Make WordPress Core

Opened 15 years ago

Closed 10 years ago

Last modified 10 years ago

#12690 closed defect (bug) (fixed)

Square brackets breaking links that contain square brackets

Reported by: iandstewart's profile iandstewart Owned by: wonderboymusic's profile wonderboymusic
Milestone: 4.0 Priority: normal
Severity: normal Version:
Component: Formatting Keywords: wptexturize has-patch
Focuses: Cc:

Description

In the editor, wrapping square brackets around an anchor with a URL that contains square brackets, like so

[photos by <a href="http://www.etsy.com/view_listing.php?listing_id=42936748&amp;ref=sr_gallery_7&amp;&amp;ga_search_query=keep+calm+and+carry+on&amp;ga_search_type=handmade&amp;ga_page=13&amp;includes[]=tags&amp;includes[]=title">KeepCalmPosters</a> ]
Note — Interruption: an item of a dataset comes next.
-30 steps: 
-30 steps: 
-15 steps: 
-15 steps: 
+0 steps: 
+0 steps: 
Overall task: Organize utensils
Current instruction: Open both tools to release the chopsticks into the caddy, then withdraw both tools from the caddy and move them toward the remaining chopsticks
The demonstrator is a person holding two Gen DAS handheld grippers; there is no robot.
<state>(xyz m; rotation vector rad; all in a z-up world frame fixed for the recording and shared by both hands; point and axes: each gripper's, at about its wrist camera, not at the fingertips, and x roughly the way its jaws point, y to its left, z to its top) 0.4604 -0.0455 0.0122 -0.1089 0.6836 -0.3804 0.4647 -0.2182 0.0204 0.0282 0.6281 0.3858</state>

converts the last double prime in the href attribute to the character code for the right double quotation mark, like so

[photos by <a href="http://www.etsy.com/view_listing.php?listing_id=42936748&amp;ref=sr_gallery_7&amp;&amp;ga_search_query=keep+calm+and+carry+on&amp;ga_search_type=handmade&amp;ga_page=13&amp;includes[]=tags&amp;includes[]=title&#8221;>KeepCalmPosters</a> ]

Attachments (11)

bmb_0003_t12690.patch (711 bytes) - added by bumbu 15 years ago.
12690.2.diff (529 bytes) - added by MikeHansenMe 12 years ago.
12690.3.patch (529 bytes) - added by kurtpayne 12 years ago.
Use plus instead of star plus
12690.unit-test.patch (781 bytes) - added by kurtpayne 12 years ago.
miqro-12690.patch (4.0 KB) - added by miqrogroove 11 years ago.
Fix shortcode matching and also #27602
miqro-12690.2.patch (4.8 KB) - added by miqrogroove 11 years ago.
Also fix #8912 using same regexp.
miqro-12690.3.patch (5.5 KB) - added by miqrogroove 10 years ago.
Tweaks suggested by mdawaffe.
miqro-12690.4.patch (6.9 KB) - added by miqrogroove 10 years ago.
More tweaks to ensure shortcode compatibility.
miqro-12690.5.patch (7.0 KB) - added by miqrogroove 10 years ago.
Revert one of the previous regexp edits not needed.
12690.diff (1.2 KB) - added by kovshenin 10 years ago.
12690.3.diff (1.1 KB) - added by kovshenin 10 years ago.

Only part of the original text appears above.